▶ _WHAT THE EXERCISE ASKS_
Output every record below exactly.

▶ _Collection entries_

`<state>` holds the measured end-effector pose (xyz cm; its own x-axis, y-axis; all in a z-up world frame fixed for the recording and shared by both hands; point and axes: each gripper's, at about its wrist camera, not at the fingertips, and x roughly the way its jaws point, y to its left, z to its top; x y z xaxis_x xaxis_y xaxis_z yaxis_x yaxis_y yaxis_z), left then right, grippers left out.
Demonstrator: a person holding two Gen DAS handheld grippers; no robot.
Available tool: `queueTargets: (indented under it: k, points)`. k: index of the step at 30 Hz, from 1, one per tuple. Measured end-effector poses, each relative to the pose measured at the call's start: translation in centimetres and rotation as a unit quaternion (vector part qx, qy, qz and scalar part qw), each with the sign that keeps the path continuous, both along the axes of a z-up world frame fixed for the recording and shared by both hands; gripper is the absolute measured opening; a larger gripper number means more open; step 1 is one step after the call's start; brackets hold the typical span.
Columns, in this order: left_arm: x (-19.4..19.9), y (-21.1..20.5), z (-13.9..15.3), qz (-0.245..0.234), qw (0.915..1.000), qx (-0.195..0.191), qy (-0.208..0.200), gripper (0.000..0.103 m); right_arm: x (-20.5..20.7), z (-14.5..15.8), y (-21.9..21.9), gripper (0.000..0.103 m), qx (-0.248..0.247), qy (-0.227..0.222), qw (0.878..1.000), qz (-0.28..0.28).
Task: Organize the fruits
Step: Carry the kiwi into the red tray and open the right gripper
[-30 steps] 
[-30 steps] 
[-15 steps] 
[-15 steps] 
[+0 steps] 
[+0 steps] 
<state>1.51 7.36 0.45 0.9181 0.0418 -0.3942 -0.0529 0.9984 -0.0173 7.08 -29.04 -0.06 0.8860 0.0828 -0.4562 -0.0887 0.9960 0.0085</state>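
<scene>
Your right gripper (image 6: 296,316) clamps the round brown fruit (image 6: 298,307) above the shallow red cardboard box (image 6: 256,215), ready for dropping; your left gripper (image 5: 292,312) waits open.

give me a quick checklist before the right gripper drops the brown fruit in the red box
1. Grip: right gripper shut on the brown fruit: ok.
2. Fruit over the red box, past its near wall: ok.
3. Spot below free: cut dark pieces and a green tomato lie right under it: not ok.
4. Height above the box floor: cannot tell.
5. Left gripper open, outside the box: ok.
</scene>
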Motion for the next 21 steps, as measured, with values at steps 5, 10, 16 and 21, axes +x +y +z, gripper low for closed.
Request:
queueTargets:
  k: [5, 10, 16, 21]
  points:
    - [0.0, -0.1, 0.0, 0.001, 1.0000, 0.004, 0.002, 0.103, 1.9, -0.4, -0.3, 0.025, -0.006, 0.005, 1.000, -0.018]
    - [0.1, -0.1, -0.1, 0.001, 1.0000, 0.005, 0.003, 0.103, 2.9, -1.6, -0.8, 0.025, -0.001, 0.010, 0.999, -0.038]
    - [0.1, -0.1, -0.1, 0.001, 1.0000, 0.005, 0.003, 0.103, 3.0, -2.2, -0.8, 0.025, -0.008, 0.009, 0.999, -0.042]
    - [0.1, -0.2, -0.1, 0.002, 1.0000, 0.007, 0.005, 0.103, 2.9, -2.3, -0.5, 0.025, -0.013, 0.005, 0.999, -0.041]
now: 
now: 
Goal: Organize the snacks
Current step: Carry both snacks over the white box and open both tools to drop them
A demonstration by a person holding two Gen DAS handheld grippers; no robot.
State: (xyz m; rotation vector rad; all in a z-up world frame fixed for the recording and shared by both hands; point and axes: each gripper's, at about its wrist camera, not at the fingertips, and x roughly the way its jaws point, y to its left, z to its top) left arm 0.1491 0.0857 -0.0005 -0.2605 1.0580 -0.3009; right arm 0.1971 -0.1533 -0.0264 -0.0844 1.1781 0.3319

▶ _ANSWER TO THIS PROBLEM_
`<state>` holds the measured end-effector pose (xyz cm; its own x-axis, y-axis; all in a z-up world frame fixed for the recording and shared by both hands; point and axes: each gripper's, at about its wrist camera, not at the fingertips, and x roughly the way its jaws point, y to its left, z to its top; x y z xaxis_x xaxis_y xaxis_z yaxis_x yaxis_y yaxis_z), left then right, grippers left out.
Demonstrator: a person holding two Gen DAS handheld grippers; no robot.
Available tool: `queueTargets: (indented under it: k, points)`. k: index of the step at 30 Hz, from 1, one per tuple. Measured end-effector poses, each relative to the pose measured at the call's start: translation in centimetres and rotation as a unit quaternion (vector part qx, qy, qz and scalar part qw), each with the sign that keeps the path continuous, both along the axes of a z-up world frame fixed for the recording and shared by both hands; gripper is the absolute measured opening; a larger gripper number means more open; step 1 is one step after the call's start; brackets hold the typical span.
Columns, in this order: left_arm: x (-19.4..19.9), y (-21.1..20.5), z (-13.9..15.3), qz (-0.245..0.234), qw (0.915..1.000), qx (-0.195..0.191), qy (-0.208..0.200), gripper (0.000..0.103 m); right_arm: x (-20.5..20.7), z (-14.5..15.8), y (-21.9..21.9), gripper (0.000..0.103 m), qx (-0.248..0.247), qy (-0.227..0.222), qw (0.878..1.000), qz (-0.28..0.28).
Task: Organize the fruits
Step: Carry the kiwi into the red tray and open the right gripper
[-30 steps] 
[-30 steps] 
[-15 steps] 
[-15 steps] 
[+0 steps] 
[+0 steps] 
<state>1.51 7.36 0.45 0.9181 0.0418 -0.3942 -0.0529 0.9984 -0.0173 7.08 -29.04 -0.06 0.8860 0.0828 -0.4562 -0.0887 0.9960 0.0085</state>
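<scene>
Your right gripper (image 6: 296,316) clamps the round brown fruit (image 6: 298,307) above the shallow red cardboard box (image 6: 256,215), ready for dropping; your left gripper (image 5: 292,312) waits open.

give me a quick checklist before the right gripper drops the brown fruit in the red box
1. Grip: right gripper shut on the brown fruit: ok.
2. Fruit over the red box, past its near wall: ok.
3. Spot below free: cut dark pieces and a green tomato lie right under it: not ok.
4. Height above the box floor: cannot tell.
5. Left gripper open, outside the box: ok.
</scene>
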Motion for the next 21 steps, as measured, with values at steps 5, 10, 16 and 21, axes +x +y +z, gripper low for closed.
Request:
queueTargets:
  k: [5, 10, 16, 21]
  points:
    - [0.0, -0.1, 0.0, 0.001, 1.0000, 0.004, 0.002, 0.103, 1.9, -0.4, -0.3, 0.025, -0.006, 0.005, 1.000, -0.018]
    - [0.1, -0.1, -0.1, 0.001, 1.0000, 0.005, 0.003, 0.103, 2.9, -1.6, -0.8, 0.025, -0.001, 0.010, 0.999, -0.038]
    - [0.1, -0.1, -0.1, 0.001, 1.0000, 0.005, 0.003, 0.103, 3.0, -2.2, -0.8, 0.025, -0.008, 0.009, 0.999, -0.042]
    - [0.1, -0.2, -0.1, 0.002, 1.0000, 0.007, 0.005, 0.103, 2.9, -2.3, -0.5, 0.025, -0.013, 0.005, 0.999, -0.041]
now: 
now: 
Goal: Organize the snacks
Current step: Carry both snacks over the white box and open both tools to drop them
A demonstration by a person holding two Gen DAS handheld grippers; no robot.
State: (xyz m; rotation vector rad; all in a z-up world frame fixed for the recording and shared by both hands; point and axes: each gripper's, at about its wrist camera, not at the fingertips, and x roughly the way its jaws point, y to its left, z to its top) left arm 0.1491 0.0857 -0.0005 -0.2605 1.0580 -0.3009; right arm 0.1971 -0.1533 -0.0264 -0.0844 1.1781 0.3319

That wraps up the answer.